The Factors Affecting the Population Outflow from Busan to the Seoul Metropolitan Area (지역별 수도권으로의 인구유출에 영향을 미치는 요인 연구: 부산시 사례를 중심으로)

  • LIM, Jaebin;Jeong, Kiseong
    • Land and Housing Review
    • /
    • v.12 no.2
    • /
    • pp.47-59
    • /
    • 2021
  • This study aims to review the trends of the population outflows in the metropolitan area of Busan and to investigate the factors that affect population out-migration to the Seoul metropolitan area. The following variables are considered for analysis: traditional population movement variables and quality of life variables, such as population, society, employment, housing, culture, safety, medical care, greenery, education, and childcare. The 'domestic population movement data', provided by the MDIS of the National Statistical Office, was used for this research.

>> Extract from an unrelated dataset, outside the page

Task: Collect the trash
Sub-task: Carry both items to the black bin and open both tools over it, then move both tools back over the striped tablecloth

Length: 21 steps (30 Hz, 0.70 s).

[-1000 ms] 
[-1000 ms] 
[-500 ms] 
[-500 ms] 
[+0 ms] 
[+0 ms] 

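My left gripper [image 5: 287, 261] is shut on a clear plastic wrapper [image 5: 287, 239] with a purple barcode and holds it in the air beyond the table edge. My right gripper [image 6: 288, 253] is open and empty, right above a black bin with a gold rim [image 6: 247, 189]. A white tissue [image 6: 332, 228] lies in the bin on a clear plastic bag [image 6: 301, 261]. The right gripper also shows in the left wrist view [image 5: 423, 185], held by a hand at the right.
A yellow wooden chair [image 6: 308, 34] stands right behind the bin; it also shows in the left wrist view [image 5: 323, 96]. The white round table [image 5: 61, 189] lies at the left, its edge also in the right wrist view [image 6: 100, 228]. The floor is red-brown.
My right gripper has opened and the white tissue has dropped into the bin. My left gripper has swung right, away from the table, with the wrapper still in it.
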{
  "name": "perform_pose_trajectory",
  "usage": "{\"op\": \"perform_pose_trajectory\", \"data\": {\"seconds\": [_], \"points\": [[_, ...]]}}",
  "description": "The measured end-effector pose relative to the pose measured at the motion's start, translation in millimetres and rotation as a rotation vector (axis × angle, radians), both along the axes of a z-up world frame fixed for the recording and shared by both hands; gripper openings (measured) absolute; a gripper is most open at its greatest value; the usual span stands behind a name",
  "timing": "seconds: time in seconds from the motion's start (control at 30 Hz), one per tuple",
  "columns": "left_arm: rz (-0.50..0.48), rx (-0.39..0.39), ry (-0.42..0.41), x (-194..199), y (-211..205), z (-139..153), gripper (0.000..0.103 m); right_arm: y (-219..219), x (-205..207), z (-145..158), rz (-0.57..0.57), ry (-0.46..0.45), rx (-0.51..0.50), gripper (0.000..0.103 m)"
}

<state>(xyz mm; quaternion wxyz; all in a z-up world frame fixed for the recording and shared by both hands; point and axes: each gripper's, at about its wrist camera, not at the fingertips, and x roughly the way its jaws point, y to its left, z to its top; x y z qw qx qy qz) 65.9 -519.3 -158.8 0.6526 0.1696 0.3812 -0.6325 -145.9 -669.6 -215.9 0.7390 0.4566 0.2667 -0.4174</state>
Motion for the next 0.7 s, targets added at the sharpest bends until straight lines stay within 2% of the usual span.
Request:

Out of the total of 57 million population movement data in the period 2012 - 2017, population outmigration from Busan to the Seoul metropolitan area was extracted. Independent variables were drawn from public data sources in accordance with the temporal and spatial settings of the study. The multiple linear regression model was specified based on the dataset, and the fit of the model was measured by the p-value, and the values of Adjusted R2, Durbin-Watson analysis, and F-statistics. The results of the analysis showed that the variables that have a significant effect on population movement from Busan to the Seoul metropolitan area were as follows: 'single-person households', 'the elderly population', 'the total birth rate', 'the number of companies', 'the number of employees', 'the housing sales price index', 'cultural facilities', and 'the number of students per teacher'. More positive (+) influences of the population out-movement were observed in areas with higher numbers of single-person households, lowers proportions of the elderly, lower numbers of businesses, higher numbers of employees, higher numbers of housing sales, lower numbers of cultural facilities, and lower numbers of students. The findings suggest that policies should enhance the environments such as quality jobs, culture, and welfare that can retain young people within Busan. Improvements in the quality of life and job creation are critical factors that can mitigate the outflows of the Busan residents to the Seoul metropolitan area.